Südwest Presse, 30.03.2015
JÜRGEN KANOLD
 
Mascagni: Cavalleria rusticana, Leoncavallo: Pagliacci, Salzburg, 28. März 2015
 
Die Macht der Oper
 
Osterfestspiele in [Baden-Baden und ]Salzburg: Es triumphieren klar nach Punkten Christian Thielemann, die Sächsische Staatskapelle und Regisseur Philipp Stölzl mit "Cavalleria rusticana" und "Bajazzo".

Jenes Orchester, das den "Rosenkavalier" 1911 an der Semperoper uraufgeführt hatte, die Sächsische Staatskapelle, spielt bei den ebenfalls luxuriös besetzten Osterfestspielen in Salzburg derweil Pietro Mascagnis "Cavalleria rusticana" und Ruggero Leoncavallos "Bajazzo". Liebe, berstende Leidenschaft, Eifersucht, Tod: Wenn der Begriff "vollsaftig" mal angebracht ist, um ein Klangerlebnis zu beschreiben, dann für diesen Premierenabend im Großen Festspielhaus, wo Christian Thielemann, der genialische Wirkungsmusiker, das Opern-Doppel dirigierte.

Seine Hausgötter mögen Wagner und Strauss sein, aber er liebt auch die populäre Operette, und wenn Thielemann als hochdramatischer Klangfetischist entsprechend akribisch den italienischen Verismo anpackt, bleibt dem Publikum die Spucke weg.
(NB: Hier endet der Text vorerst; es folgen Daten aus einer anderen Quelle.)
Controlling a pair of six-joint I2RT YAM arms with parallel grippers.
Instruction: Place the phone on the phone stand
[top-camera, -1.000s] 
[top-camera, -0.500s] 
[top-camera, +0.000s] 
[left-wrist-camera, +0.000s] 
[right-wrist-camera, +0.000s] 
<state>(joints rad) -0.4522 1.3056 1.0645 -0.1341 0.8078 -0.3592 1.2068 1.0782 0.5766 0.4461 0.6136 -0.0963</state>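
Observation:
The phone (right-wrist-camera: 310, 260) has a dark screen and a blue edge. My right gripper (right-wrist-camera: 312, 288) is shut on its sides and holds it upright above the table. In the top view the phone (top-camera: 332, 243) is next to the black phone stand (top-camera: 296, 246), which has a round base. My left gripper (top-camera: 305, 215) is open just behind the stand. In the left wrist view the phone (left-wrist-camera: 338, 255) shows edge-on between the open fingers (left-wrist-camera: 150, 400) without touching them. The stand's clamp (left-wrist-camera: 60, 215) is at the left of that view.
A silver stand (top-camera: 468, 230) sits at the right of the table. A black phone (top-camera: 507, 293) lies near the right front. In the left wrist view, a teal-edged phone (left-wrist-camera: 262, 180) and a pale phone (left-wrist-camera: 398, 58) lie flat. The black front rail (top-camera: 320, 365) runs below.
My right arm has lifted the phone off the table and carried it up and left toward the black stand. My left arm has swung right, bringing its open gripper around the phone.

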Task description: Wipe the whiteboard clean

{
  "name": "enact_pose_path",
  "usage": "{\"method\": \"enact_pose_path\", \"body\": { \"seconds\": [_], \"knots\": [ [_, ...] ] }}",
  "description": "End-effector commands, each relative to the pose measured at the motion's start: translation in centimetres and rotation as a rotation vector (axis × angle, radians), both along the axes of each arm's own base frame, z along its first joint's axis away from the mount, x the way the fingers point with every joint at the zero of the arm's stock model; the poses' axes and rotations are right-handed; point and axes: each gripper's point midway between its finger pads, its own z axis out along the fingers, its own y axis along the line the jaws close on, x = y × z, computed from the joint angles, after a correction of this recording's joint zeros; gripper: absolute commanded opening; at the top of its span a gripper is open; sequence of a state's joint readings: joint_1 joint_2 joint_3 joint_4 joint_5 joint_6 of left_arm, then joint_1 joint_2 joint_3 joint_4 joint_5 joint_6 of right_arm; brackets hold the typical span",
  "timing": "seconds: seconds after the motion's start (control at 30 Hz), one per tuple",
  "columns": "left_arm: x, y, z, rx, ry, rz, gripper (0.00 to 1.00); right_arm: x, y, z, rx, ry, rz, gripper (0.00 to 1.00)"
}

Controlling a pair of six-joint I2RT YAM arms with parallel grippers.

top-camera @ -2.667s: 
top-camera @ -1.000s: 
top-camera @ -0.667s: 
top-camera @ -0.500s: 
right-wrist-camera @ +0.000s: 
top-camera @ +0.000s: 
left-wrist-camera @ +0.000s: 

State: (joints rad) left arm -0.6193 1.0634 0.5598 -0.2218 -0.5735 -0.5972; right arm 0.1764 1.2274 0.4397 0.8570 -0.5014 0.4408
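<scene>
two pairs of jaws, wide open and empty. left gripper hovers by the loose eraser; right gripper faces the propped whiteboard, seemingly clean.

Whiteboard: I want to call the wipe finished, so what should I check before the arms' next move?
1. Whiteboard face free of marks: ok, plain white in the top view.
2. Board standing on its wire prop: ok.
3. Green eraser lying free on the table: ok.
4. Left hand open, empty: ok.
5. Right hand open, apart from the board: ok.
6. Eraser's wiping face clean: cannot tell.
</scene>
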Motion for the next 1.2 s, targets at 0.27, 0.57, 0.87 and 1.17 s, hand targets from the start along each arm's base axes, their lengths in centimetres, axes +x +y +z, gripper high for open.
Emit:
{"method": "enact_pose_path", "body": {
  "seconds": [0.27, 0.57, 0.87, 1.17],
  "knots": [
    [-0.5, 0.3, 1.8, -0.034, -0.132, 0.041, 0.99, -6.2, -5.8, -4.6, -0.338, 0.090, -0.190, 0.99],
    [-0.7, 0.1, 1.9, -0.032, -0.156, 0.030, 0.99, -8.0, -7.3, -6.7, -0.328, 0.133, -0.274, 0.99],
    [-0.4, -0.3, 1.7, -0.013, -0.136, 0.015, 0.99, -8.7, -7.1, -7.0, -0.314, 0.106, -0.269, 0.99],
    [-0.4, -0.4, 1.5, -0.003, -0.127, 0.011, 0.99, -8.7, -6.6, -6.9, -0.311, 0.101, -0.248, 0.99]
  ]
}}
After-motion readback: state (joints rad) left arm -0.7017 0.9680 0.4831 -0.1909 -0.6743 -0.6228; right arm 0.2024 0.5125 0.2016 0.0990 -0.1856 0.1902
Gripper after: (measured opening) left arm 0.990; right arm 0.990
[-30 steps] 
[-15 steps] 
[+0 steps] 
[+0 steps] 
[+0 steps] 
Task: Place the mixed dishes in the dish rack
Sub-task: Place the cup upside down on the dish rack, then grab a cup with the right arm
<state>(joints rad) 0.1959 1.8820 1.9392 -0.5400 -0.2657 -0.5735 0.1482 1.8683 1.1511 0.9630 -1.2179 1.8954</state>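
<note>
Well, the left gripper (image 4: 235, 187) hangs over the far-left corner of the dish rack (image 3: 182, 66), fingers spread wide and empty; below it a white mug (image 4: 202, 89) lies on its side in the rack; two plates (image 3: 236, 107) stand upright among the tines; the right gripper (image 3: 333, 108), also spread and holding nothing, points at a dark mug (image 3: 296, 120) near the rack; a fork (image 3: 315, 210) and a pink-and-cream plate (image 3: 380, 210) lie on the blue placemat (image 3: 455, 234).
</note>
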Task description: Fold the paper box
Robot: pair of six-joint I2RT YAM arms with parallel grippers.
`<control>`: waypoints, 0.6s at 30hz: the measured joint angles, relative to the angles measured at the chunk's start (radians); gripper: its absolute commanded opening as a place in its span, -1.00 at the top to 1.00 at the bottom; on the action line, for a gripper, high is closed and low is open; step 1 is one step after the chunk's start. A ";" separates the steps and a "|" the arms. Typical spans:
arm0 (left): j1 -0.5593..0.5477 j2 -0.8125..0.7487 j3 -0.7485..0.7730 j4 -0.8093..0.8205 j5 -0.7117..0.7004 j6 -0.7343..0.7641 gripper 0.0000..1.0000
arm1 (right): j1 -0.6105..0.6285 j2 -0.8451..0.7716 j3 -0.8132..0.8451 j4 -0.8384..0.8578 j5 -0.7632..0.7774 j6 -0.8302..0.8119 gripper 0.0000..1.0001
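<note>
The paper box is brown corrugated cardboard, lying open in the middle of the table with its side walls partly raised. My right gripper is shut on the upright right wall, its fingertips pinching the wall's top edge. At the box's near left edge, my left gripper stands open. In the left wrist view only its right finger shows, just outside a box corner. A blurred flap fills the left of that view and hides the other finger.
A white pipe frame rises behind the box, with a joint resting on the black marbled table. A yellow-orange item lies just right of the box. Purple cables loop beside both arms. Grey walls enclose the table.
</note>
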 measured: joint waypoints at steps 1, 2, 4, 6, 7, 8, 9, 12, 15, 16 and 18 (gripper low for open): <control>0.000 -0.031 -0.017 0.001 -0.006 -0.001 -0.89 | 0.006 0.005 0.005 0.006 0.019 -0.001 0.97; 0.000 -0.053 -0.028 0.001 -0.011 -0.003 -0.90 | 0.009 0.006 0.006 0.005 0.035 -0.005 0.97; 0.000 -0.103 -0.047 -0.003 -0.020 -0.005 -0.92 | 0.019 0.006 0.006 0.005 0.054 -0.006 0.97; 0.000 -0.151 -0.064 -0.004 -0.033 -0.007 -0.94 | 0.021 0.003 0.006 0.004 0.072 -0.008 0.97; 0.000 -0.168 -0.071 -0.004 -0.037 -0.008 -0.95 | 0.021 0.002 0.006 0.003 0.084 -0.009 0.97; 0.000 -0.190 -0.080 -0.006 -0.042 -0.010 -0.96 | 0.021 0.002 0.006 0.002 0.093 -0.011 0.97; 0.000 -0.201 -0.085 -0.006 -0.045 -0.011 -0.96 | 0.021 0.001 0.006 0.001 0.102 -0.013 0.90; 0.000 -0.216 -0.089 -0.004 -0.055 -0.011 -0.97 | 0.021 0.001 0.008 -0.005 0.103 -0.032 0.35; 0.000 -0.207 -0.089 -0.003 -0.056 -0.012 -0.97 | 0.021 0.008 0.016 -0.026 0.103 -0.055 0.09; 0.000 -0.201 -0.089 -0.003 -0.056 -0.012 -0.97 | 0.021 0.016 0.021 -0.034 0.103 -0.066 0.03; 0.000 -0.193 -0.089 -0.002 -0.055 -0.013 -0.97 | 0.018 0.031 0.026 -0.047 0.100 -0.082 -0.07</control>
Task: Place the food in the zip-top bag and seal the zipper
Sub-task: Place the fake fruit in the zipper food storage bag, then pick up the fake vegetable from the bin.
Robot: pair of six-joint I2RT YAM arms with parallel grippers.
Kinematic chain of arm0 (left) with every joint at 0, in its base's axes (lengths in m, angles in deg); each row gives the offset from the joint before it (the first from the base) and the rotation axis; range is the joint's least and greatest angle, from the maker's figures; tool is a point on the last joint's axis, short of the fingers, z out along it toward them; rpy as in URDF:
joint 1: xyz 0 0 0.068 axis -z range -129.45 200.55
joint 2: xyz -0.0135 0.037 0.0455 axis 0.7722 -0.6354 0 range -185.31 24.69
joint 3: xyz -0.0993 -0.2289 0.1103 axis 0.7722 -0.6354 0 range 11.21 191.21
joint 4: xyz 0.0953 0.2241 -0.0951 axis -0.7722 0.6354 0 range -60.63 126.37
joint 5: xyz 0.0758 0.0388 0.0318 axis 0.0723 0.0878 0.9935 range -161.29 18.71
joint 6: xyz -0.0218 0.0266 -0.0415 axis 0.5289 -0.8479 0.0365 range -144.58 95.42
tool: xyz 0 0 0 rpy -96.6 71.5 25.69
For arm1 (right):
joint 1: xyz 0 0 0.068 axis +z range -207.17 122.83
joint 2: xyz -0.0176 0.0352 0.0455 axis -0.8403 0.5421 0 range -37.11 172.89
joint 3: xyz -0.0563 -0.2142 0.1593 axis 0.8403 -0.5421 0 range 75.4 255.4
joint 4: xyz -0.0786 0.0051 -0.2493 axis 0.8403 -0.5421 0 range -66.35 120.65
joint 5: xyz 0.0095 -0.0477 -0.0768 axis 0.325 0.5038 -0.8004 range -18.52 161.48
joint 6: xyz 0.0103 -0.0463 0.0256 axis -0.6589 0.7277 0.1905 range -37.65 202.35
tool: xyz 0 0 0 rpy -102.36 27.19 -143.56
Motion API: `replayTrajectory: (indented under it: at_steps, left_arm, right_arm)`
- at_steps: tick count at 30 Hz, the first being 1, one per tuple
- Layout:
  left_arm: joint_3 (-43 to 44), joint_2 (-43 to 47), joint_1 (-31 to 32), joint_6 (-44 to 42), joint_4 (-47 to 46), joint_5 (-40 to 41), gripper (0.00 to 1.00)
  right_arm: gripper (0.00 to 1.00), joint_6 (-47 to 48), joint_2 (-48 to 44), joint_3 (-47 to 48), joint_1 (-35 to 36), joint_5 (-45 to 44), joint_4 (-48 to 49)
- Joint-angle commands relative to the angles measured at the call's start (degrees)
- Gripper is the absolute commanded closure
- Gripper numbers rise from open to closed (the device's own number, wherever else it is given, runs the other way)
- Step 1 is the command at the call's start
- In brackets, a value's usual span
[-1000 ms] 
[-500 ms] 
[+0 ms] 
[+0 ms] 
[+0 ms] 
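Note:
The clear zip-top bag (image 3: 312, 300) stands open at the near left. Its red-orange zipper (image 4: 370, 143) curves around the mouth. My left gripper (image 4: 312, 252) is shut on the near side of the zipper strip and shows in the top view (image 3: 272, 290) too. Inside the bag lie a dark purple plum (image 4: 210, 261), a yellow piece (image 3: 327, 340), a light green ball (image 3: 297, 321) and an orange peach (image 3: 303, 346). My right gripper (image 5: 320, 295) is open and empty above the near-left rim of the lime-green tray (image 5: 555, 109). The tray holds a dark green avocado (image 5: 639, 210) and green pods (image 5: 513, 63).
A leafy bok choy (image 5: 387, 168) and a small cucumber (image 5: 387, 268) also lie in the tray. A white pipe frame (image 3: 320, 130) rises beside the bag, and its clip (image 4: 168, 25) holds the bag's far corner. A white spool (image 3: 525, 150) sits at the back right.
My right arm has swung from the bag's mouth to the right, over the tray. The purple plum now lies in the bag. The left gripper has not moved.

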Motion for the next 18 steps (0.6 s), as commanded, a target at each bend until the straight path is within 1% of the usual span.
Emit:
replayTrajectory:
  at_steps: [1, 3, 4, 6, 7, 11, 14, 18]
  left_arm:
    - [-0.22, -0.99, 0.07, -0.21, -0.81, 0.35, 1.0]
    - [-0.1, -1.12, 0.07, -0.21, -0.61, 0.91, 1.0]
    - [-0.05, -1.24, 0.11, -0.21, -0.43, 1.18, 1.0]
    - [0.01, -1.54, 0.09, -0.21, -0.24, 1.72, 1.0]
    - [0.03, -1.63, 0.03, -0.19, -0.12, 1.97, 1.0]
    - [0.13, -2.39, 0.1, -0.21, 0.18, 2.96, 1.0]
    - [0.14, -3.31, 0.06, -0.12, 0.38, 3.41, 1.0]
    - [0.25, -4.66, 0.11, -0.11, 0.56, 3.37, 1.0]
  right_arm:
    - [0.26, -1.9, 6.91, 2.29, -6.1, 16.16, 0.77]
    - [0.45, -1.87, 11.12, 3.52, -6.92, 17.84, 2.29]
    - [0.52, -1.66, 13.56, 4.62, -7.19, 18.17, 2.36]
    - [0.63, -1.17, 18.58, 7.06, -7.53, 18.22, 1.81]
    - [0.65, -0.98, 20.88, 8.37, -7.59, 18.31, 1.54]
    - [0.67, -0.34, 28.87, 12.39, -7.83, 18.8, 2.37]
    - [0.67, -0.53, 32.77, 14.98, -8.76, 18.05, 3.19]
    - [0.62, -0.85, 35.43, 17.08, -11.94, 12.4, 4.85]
Altes Karajan-Pathos, so farbenvoll wie mächtig, perfekt ausbalanciert und glühend musiziert von den "Dresdnern". Allein schon die Intermezzi: so emotional wie geschliffen und effektvoll.

Orchesterkultur im Cinemascope-Format, aber das ist diesmal keine Floskel. Denn Philipp Stölzl inszeniert "Cavalleria rusticana", das sizilianisch dörfliche Drama, mit fast expressionistischer Stummfilmästhetik. Eine Riesenwand ist aufgeteilt in sechs Bühnenfenster, jeweils drei in zwei Reihen: für gespielte Szenen, gemalte Bilder, Live-Kamera-Aufnahmen. Da läuft in fortwährender Auf- und Abblende, auch simultan, ein Spielfilm ab in Schwarz-Weiß. Grandioses Opernkino, aber die Bilderwucht lenkt nicht ab - alles passt, mehr Live-Soundtrack war nie, das Orchester bringt die Farbe ins Spiel.

Zirkusbunt in ausgemalter Kulisse folgt der "Bajazzo", und erneut nutzt Stölzl die Schauplatz-Vielfalt seiner Sechser-Bühne, um nicht nur aktuelle Aktion zu zeigen, sondern um extra Hintergrundgeschichten zu erzählen und den Protagonisten ins Gesicht zu schauen. Da spielt Nedda fürs Jahrmarktpublikum die Commedia dell'Arte vom Bajazzo, der von seiner Frau Columbine mit Harlekin betrogen wird. Lache, Bajazzo? Auch im wirklichen Leben wird Canio von Nedda betrogen, bald bricht das Spiel im Spiel mörderisch aus - während also Nedda als Columbine scherzt, schminkt sich der rasende Canio . . . Die Live-Kamera blickt ihm für uns in die Seele.

Superstar Jonas Kaufmann ist Canio, auch der Turiddu war ein Rollendebüt: italienische Tenorherrlichkeit, kraftvoll, schluchzend, heißblütig. Ovationen. Erstklassig auch Ambrogio Maestri (Alfio), Dimitri Platanias (Tonio), Maria Agresta (Nedda), Liudmyla Monastyrska als tief berührende Santuzza oder der Chor der Semperoper. Dann knieten sie beim Schlussapplaus vor der Sächsischen Staatskapelle hin, die Thielemann mit auf die Bühne holte. Ja, warum sollte er die "Dresdner" verlassen - aber wenn die "Berliner" einen neuen Chefdirigenten wählen, kommen sie an Thielemann nicht vorbei.